The task =>
Count how many lines in this material contain "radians". The answer is that number alone.

Raw data =>
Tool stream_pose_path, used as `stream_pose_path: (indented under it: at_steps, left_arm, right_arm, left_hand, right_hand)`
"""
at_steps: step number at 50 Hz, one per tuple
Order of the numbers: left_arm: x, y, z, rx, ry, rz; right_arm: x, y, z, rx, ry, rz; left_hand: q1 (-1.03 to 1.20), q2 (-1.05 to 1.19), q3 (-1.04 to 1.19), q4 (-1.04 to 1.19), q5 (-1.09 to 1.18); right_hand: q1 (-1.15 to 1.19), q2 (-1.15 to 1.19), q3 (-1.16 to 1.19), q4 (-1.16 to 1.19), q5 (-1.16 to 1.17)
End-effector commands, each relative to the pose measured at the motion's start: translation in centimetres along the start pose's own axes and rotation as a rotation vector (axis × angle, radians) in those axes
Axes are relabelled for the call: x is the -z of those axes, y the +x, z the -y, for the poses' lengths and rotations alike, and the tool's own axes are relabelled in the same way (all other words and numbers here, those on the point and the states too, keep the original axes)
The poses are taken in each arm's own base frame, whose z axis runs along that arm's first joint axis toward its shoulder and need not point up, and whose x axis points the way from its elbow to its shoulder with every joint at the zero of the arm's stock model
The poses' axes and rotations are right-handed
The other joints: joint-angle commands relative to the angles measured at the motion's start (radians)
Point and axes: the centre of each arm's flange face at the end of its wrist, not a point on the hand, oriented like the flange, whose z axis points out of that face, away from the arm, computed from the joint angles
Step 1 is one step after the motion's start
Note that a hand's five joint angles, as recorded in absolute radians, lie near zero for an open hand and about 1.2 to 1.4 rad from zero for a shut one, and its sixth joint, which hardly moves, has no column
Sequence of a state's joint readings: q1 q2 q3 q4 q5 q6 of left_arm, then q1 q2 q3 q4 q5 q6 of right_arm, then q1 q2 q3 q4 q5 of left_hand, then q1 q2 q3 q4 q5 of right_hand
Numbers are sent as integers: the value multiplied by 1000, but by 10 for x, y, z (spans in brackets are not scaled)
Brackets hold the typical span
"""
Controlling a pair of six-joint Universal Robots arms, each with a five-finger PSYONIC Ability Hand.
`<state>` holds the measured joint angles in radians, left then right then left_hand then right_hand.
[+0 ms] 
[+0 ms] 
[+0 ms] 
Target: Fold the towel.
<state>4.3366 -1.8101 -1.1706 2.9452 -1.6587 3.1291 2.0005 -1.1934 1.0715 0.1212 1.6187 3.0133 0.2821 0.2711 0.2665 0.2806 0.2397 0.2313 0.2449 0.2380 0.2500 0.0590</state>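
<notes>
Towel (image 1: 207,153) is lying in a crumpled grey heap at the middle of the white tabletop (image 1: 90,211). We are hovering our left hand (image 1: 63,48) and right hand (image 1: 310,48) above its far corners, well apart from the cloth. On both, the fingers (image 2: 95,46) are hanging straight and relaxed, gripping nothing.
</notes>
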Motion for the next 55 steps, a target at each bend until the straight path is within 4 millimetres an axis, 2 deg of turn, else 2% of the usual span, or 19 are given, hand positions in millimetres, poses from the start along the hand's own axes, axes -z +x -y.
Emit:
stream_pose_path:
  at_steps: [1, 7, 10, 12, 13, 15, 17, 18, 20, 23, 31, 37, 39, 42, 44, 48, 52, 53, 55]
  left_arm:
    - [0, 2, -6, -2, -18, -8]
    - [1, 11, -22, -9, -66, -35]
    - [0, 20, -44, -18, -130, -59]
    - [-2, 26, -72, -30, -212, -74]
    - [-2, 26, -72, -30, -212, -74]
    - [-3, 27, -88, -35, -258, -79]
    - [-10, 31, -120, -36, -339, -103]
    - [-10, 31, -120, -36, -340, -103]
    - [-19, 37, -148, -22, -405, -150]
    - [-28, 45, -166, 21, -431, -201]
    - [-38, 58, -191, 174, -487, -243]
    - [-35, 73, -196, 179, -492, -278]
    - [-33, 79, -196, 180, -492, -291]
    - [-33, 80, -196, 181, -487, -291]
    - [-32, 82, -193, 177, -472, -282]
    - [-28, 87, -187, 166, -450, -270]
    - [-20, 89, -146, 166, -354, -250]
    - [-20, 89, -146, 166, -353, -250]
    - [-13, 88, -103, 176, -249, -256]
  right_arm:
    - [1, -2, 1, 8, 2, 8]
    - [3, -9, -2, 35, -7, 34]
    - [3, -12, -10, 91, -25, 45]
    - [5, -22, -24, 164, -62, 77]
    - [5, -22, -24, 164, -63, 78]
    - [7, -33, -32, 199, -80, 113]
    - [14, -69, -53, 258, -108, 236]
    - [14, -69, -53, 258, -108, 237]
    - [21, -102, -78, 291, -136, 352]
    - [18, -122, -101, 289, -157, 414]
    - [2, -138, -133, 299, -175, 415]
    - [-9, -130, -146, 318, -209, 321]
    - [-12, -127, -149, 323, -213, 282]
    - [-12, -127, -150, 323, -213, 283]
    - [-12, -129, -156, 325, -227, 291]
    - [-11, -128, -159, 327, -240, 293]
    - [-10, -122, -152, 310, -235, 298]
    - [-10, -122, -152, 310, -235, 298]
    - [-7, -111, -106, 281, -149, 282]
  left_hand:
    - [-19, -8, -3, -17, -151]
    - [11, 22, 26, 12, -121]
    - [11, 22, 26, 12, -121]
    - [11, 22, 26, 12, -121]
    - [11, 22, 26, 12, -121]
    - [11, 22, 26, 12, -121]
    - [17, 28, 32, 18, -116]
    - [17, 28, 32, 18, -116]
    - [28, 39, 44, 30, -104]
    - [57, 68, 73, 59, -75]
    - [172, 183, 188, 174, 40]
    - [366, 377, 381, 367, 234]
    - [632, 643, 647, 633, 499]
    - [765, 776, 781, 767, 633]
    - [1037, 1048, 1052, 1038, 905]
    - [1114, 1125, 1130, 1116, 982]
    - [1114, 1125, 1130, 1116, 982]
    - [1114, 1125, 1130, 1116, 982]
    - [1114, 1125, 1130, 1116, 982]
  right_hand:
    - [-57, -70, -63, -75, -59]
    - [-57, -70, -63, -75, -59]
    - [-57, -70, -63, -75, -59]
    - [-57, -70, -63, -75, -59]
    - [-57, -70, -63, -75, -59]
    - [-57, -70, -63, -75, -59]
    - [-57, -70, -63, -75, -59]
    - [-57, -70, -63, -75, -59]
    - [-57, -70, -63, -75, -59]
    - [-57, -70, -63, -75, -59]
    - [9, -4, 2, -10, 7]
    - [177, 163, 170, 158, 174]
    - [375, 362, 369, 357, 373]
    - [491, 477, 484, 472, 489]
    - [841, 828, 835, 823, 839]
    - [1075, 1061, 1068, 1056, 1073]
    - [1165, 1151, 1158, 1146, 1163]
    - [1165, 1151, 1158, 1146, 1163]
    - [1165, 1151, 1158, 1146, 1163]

Written response =>
4